Um jogo que fez bastante sucesso nas plataformas em que ele foi lançado foi o Braid. Com um clima melancólico, uma arte muito bonita e uma jogabilidade baseada em manipulação do tempo, Braid foi sucesso de crítica e público e com certeza divertiu muita gente.
Então é natural que jogos como esse precedam a vinda de clones e mais clones, tentando se aproveitar do seu sucesso (do mesmo jeito que ocorre o tempo todo com filmes, seriados e outras formas de entretenimento que ficam em evidência). A maioria desses jogos preguiçosamente se limita a apenas copiar o estilo do jogo que os inspirou, tornando esse jogos mal vistos. No entanto, poucos desses games se destacam por apresentar uma nova maneira de jogar, seja transformando o jogo totalmente ou somente acrescentando algum pequeno detalhe agradável. É a esse último tipo que pertence o webgame The Company of Myself.

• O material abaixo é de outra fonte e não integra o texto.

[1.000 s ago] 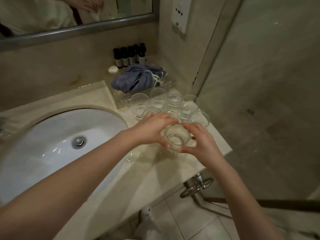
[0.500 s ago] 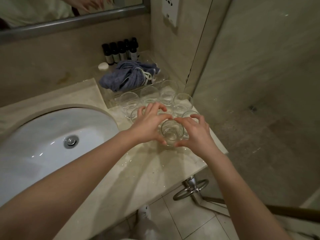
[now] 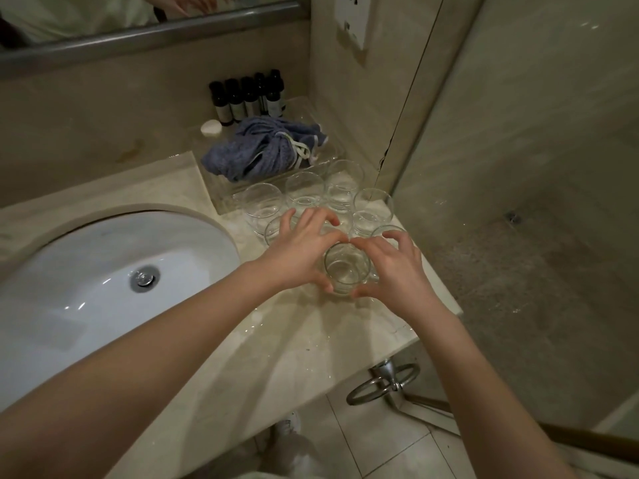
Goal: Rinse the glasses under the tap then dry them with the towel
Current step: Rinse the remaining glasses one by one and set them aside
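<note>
Since the marble counter (image 3: pixel 276 340) looks wet and the other glasses (image 3: pixel 304 191) sit packed just behind, the easy mishap here is knocking a neighbour over or the tumbler (image 3: pixel 346 273) slipping on the way to the sink (image 3: pixel 86 271) at left of frame. Both hands cup it at centre: left hand (image 3: pixel 301 257) and right hand (image 3: pixel 397 271) curl thumb and fingers round its sides, probably touching. The blue towel (image 3: pixel 256 150) sits bunched above.
</note>
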Demonstrator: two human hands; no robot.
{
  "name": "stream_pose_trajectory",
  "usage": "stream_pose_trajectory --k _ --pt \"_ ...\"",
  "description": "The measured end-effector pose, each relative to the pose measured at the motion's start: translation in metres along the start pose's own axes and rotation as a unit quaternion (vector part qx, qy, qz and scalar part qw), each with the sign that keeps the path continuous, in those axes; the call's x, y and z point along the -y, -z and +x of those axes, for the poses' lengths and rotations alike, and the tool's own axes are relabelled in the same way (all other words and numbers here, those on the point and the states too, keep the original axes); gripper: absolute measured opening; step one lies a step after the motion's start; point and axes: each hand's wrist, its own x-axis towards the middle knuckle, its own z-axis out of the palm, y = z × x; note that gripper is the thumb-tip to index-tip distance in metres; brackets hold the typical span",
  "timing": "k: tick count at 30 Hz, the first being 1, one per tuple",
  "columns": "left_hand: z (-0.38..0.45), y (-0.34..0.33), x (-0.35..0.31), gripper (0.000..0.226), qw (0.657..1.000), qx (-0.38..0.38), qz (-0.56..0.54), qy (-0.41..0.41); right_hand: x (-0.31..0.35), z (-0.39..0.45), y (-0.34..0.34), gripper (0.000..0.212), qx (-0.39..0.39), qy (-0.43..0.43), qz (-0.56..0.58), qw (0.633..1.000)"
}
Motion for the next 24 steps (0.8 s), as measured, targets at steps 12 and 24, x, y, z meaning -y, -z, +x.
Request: stream_pose_trajectory --k 12,24 --pt "-0.058 0.046 0.054 0.075 0.997 0.015 -0.061 0.052 0.085 0.024 0.043 0.067 0.103 0.032 -0.213 0.971" --pt "-0.306 0.076 0.226 0.077 0.932 0.08 -0.108 0.337 0.378 0.057 -0.016 0.065 0.16 0.266 -0.204 0.928"
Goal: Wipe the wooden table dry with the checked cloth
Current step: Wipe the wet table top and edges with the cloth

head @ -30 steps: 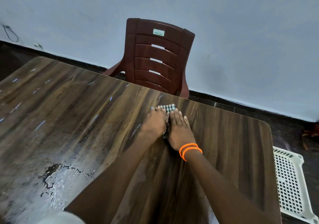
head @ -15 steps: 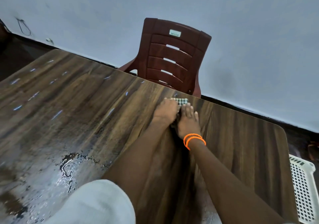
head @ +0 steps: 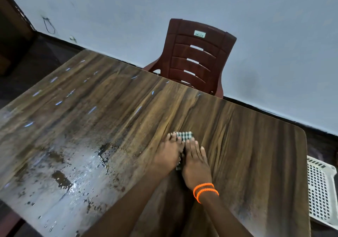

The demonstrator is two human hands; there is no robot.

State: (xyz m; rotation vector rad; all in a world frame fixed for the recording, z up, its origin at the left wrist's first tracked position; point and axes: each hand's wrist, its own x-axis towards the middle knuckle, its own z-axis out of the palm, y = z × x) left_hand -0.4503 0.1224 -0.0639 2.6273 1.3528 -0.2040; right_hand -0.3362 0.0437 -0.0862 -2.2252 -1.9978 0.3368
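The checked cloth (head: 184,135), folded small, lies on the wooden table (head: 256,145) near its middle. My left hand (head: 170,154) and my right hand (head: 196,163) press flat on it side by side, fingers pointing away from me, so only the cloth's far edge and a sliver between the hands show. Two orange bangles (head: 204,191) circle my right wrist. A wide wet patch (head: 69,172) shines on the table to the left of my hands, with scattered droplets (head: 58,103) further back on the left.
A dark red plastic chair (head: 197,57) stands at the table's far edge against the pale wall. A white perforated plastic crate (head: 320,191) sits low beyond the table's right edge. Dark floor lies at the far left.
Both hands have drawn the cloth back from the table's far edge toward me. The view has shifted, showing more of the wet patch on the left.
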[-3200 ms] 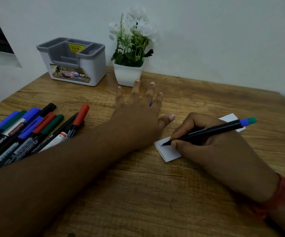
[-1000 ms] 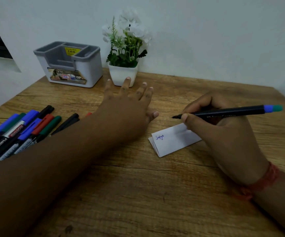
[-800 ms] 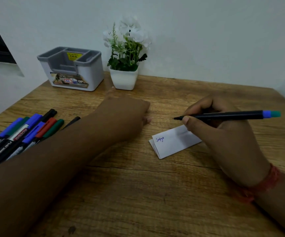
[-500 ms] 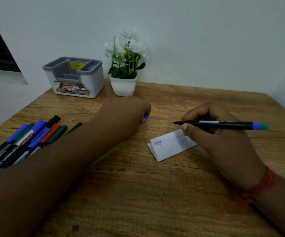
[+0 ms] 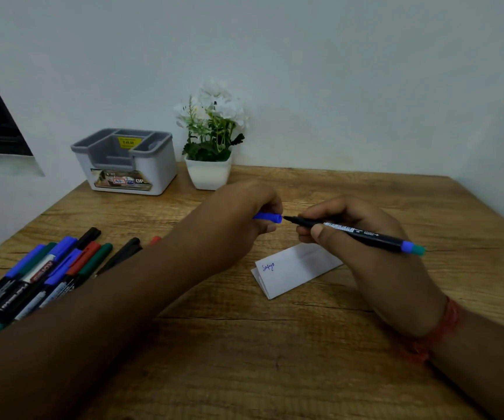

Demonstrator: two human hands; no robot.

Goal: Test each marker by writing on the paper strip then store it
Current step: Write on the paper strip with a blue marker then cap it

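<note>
- Holding the blue cap (image 5: 268,217) in our left hand (image 5: 241,219) at centre frame, fingers curled round it, open end facing right.
- Our right hand (image 5: 356,237) grips the black marker (image 5: 353,233) in a writing pinch; its bare tip sits just beside the cap's mouth, not yet inside as far as we can tell. The marker's rear end, blue with a teal tip, points toward the right of the frame.
- Both hands are raised above the table (image 5: 244,359).
- Paper strip (image 5: 293,269), folded, lies on the table just below and between the hands, partly under the right hand. Small blue handwriting shows near its left end.
- Remaining markers (image 5: 47,274) lie in a loose row at the left of the frame, caps blue, green, red and black, partly hidden behind our left forearm.
- Grey organiser (image 5: 126,160) with several compartments stands at the table's far edge, upper left of centre; a yellow sticker shows inside.
- White pot of white flowers (image 5: 209,140) stands just right of the organiser.
- A red thread band (image 5: 438,331) circles our right wrist.
</note>
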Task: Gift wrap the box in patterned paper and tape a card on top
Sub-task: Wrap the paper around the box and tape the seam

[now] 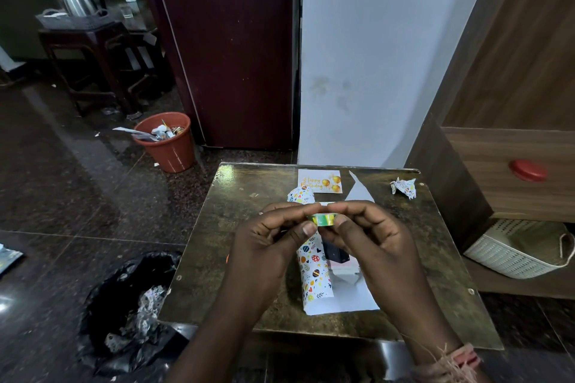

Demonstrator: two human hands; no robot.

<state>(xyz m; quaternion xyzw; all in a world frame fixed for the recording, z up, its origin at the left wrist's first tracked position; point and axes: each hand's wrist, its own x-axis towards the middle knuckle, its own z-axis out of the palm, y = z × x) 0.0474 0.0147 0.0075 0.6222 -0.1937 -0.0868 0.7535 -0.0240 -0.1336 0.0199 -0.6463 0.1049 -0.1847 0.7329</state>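
Green-yellow tape roll (pixel 323 219) | pinched by both hands: left (pixel 273 236), right (pixel 370 236)

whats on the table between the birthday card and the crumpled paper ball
In the head view, a white pointed paper offcut lies between the birthday card and the crumpled patterned paper ball; beyond it the table is bare up to the ball.

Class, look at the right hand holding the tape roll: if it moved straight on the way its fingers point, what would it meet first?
The right hand points leftward, so it would probably meet the left hand first, whose fingers pinch the same tape roll.
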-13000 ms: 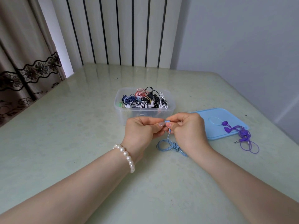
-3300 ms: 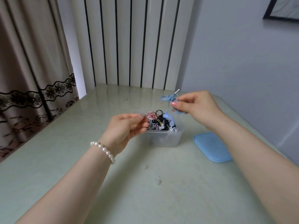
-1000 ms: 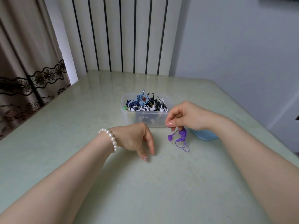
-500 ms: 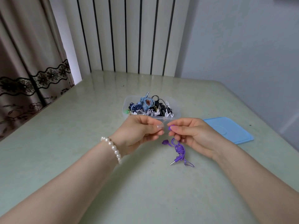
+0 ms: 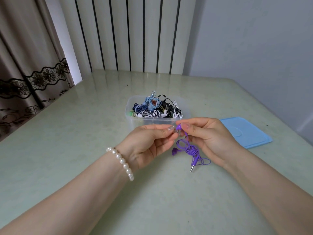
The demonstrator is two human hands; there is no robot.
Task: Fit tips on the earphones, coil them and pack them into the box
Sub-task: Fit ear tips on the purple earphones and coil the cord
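Pinching one purple bud (image 5: pixel 178 127) between my right hand (image 5: pixel 205 138) and left hand (image 5: pixel 149 141), I have both sets of fingertips meeting on it just above the table (image 5: pixel 67 150). My left thumb and forefinger also seem to squeeze a small clear tip against it (too faint to be sure). Below, the purple earphones (image 5: pixel 190 150) hang in a tight wrapped bundle, second bud dangling at 9 o'clock of it, loose loop and silver plug trailing toward 5 o'clock. At 12 o'clock from my hands sits the clear box (image 5: pixel 132 119), heaped with coiled sets: blue, black, white, striped. Its blue lid (image 5: pixel 245 131) lies flat at 3 o'clock. Pearl bracelet (image 5: pixel 122 162) on my left wrist.
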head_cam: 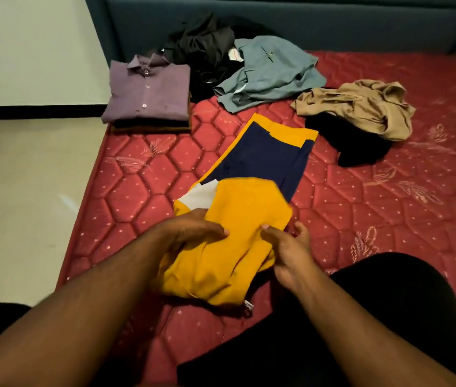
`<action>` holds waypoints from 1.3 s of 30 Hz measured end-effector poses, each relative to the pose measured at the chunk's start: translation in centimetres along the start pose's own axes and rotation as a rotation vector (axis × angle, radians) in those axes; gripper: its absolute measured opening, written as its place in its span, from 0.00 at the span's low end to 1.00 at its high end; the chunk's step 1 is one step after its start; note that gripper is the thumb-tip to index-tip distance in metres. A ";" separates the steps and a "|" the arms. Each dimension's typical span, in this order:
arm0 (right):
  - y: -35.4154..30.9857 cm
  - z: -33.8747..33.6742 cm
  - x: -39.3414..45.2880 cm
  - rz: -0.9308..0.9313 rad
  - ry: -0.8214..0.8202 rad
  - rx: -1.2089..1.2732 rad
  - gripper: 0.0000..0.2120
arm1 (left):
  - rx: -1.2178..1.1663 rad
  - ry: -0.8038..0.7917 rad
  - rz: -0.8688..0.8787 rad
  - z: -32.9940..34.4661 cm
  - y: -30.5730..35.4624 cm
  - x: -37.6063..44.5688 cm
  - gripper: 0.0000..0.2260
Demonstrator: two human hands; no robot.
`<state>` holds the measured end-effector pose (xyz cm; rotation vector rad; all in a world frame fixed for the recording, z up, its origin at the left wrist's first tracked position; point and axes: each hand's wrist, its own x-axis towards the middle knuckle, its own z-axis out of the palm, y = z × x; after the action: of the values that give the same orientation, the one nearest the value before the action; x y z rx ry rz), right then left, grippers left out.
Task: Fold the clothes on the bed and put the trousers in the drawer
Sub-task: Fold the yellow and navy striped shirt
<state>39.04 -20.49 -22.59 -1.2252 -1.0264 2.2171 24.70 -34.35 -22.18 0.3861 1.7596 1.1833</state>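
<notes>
A yellow, navy and white garment (238, 224) lies lengthwise on the red quilted mattress (126, 191), its near end doubled over. My left hand (193, 230) grips the left side of the folded yellow part, fingers curled over the cloth. My right hand (288, 247) pinches the right side of the same fold, thumb on top and fingers under the edge. A folded purple shirt (148, 93) tops a small stack at the far left corner of the bed.
Unfolded clothes lie further back: a black heap (204, 48), a grey-blue shirt (268, 71), a tan garment (361, 107) over a black piece (355, 146). A dark blue headboard (277, 20) closes the far side. Pale floor (20, 191) runs along the left. My dark-clad knee (389, 317) is near right.
</notes>
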 end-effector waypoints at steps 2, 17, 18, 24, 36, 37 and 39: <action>0.9 -0.7 0.9 -0.006 0.103 -0.174 0.37 | -0.005 0.117 0.061 0.1 -1.2 1.2 0.19; 1.2 1.1 0.4 -0.121 -0.166 -0.382 0.39 | 0.730 0.532 0.113 0.1 -7.3 -4.8 0.31; 0.9 1.4 0.1 -0.120 -0.194 -0.399 0.34 | 0.596 0.493 0.117 -0.3 -6.7 -4.5 0.27; -1.2 3.2 -0.4 -0.176 -0.423 -0.121 0.27 | -0.004 0.401 0.321 -2.3 -4.1 -4.7 0.07; 2.5 -0.6 3.0 -0.462 -0.101 -1.137 0.32 | 1.353 0.552 0.745 -0.5 -7.9 -6.1 0.34; 2.2 -0.7 1.8 -0.529 -0.103 -1.329 0.33 | 1.462 0.435 0.776 -0.6 -8.4 -6.3 0.37; 1.8 -0.8 -0.9 -0.695 -0.229 -1.663 0.33 | 1.615 0.254 0.765 -1.3 -9.8 -6.6 0.43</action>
<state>40.19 -21.92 -23.70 -0.7066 -2.9702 0.6417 29.24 -44.30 -26.81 2.0097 2.5612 -0.0991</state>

A primeira vista, The company of Myself é a cara de Braid: Você anda de um ponto A a um ponto B pra passar de fase, pula plataformas e aperta R pra voltar no tempo e reiniciar a fase. Conforme avança no jogo o pequeno eremita controlado pelo jogador vai contando sua historinha de porque ele é tão sozinho.
No entando, ao apertar a barra de espaço ele desaparece como fumaça e volta ao começo da fase, fazendo com que cópias de si próprio apareçam na tela. Esse é o detalhe que pra mim faz com que esse jogo se destaque! Essas cópias fazem exatamente os mesmos movimentos que você fez até o momento em que apertou a barra de espaço – como se você gravasse cada ato e a barra de espaço fosse um botão de Play – e é possível subir nas cópias para alcançar plataformas mais altas ou fazer com que elas atinjam lugares e interajam com objetos de um jeito que você, antes sozinho, não poderia fazer.

The Company of Myself é bem interessante, trazendo um conceito de jogo já conhecido sem perder a simplicidade e a qualidade.